The bank still has not confirmed its plans to extend its monthly asset purchase of 80 million euros, which strengthened their current path to continue with purchases until next March or even longer, should the bank deem it necessary.
“The Governing Council tasked the relevant committees (with the ECB) to evaluate the options that ensure a smooth implementation of our purchase program,” he told a news conference after the decision to keep key interest rates at current levels.
Draghi also said that the bank revised its growth forecast of the Eurozone to a lower level. He also warned of the risks in the bloc, including the uncertainty brought on by Brexit, but declared that the bank does not need to do anything yet.
The euro zone growth forecast was reduced from 1.7 percent to 1.6 percent in 2017 to 2018. The ECB has not changed its inflation forecast of 1.2 percent over the next year.
“For the time being, the changes are not substantial to warrant a decision to act. We see that our monetary policy is effective,” he said.
Deposit rates in the ECB are still at -0.4 percent with banks being charged for keeping money overnight. The main refinance rate is still at 0.00 percent, barely giving any costs to credit.
The euro is currently on a two-week high, but bonds yields and stock markets in the euro zone have fallen after he announced that the meeting did not include the extension of the central bank’s asset-purchase program.

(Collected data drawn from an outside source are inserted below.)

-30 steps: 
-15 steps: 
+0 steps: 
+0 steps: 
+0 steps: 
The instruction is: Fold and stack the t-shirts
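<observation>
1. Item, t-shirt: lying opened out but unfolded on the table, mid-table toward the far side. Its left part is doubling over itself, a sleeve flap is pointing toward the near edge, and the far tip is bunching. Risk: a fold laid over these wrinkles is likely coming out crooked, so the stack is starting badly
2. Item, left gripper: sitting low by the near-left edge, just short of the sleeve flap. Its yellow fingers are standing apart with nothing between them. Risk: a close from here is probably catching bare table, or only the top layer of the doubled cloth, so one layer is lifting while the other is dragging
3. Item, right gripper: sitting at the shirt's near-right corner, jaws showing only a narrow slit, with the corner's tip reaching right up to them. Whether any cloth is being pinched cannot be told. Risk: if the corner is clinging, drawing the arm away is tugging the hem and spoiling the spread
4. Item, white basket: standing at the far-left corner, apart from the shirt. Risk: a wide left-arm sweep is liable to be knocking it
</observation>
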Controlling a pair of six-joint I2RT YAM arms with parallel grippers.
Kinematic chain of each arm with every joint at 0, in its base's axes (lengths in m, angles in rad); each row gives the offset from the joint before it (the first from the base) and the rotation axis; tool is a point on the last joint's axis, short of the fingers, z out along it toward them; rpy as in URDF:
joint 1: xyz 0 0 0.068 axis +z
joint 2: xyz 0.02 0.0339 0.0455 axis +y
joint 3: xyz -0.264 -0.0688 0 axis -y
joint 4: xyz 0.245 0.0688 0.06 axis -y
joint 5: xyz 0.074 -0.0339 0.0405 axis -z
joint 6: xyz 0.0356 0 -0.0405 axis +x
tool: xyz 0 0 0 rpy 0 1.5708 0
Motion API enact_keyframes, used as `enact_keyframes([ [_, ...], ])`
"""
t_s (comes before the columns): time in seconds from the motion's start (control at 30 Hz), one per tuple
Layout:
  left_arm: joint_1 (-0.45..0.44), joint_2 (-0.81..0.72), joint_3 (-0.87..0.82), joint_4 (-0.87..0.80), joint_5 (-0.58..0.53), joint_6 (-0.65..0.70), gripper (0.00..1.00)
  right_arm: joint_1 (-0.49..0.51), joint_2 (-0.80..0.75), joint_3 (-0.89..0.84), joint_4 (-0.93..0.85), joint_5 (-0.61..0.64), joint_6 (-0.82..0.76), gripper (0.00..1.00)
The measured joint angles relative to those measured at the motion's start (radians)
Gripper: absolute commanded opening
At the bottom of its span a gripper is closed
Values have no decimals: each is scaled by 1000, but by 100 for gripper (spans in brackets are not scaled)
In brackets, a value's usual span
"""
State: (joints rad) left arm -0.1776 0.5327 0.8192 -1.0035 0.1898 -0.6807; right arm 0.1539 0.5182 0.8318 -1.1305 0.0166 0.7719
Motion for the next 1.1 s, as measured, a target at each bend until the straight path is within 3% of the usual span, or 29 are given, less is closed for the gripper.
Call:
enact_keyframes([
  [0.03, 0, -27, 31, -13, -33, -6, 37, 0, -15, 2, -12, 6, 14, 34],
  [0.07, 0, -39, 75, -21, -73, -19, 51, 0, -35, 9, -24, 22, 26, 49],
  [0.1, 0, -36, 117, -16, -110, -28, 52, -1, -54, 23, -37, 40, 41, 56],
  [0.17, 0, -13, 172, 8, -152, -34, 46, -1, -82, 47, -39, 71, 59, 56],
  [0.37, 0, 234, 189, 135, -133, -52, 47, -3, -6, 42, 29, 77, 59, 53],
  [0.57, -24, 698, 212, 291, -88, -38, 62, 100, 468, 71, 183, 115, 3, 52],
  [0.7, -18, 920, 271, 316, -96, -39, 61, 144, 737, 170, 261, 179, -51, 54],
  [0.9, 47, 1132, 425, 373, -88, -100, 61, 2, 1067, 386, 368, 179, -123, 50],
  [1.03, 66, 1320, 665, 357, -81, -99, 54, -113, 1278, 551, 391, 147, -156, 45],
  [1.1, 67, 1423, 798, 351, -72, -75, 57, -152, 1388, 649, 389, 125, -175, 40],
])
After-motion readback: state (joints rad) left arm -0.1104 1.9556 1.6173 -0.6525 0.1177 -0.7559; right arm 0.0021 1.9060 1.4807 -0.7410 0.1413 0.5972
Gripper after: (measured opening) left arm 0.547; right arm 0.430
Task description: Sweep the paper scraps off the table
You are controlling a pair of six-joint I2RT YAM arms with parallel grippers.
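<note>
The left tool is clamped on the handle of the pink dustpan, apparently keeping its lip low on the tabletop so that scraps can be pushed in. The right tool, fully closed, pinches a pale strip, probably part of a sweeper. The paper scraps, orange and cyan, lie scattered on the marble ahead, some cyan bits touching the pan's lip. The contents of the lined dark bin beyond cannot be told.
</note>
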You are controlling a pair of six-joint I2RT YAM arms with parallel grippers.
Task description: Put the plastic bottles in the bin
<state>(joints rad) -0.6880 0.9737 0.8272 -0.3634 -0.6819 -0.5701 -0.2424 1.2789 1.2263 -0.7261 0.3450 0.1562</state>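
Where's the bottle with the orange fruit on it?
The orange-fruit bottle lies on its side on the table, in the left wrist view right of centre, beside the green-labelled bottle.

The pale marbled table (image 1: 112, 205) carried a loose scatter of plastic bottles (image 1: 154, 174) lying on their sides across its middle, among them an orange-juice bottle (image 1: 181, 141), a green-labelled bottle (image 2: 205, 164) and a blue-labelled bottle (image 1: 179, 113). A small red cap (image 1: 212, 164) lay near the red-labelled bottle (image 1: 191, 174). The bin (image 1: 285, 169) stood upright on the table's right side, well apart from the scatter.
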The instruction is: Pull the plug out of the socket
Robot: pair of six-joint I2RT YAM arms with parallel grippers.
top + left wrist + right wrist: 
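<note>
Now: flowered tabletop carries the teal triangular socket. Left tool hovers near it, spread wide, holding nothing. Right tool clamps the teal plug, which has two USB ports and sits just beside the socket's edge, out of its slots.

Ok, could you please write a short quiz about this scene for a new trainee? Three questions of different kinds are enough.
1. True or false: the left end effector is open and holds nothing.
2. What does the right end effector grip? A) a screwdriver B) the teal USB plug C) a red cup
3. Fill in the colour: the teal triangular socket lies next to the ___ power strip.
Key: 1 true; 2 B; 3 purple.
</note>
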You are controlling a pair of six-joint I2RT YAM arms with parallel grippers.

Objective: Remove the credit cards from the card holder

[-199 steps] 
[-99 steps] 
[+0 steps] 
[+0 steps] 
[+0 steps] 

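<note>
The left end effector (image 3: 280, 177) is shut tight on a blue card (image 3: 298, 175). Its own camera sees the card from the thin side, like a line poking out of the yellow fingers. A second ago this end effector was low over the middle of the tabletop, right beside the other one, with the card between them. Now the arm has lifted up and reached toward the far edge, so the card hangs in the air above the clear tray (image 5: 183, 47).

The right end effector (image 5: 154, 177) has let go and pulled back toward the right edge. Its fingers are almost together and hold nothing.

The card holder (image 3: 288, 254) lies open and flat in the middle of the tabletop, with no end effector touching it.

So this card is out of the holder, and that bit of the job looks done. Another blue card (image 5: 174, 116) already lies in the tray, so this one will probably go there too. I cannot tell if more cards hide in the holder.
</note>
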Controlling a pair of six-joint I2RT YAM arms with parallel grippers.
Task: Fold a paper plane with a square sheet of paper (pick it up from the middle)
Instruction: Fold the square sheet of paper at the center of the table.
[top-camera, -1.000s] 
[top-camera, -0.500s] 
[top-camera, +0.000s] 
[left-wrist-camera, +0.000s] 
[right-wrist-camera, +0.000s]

The combination of negative interest rates and printing money at a fast pace could help increase inflation and spur growth in the European region after almost ten years of being mired in crises and economic malaise.
The ECB has reached landmark expenditure of 1 trillion euros last week after buying government bonds to help the economy recover and get nearer to the region’s inflation target. Prices, however are still rising at only 0.2 percent per year, which means that bond spending isn’t enough.
The ECB aims to soon stop prolonging its purchases in order to keep the market from being distorted and run out of eligible bonds. Just last month the ECB could no longer find bonds to purchase in Luxembourg and recently had to stop purchases in Estonia.
The bank still needs more stimulus resulting in speculation that it needs to change its plans before the end of the year to purchase assets if it wishes to continue.
Another option for the ECB is to consider a redesign. Among the options for the redesign include the purchase of bonds that are less than the bank’s -0.4 percent deposit rate, which would extend the maturity range by ten years from 20 to 30 years and a larger portion for some bond issues. The changes, however, could cause concern for the moderates of the Governing Council because of the possible negative effects it could have.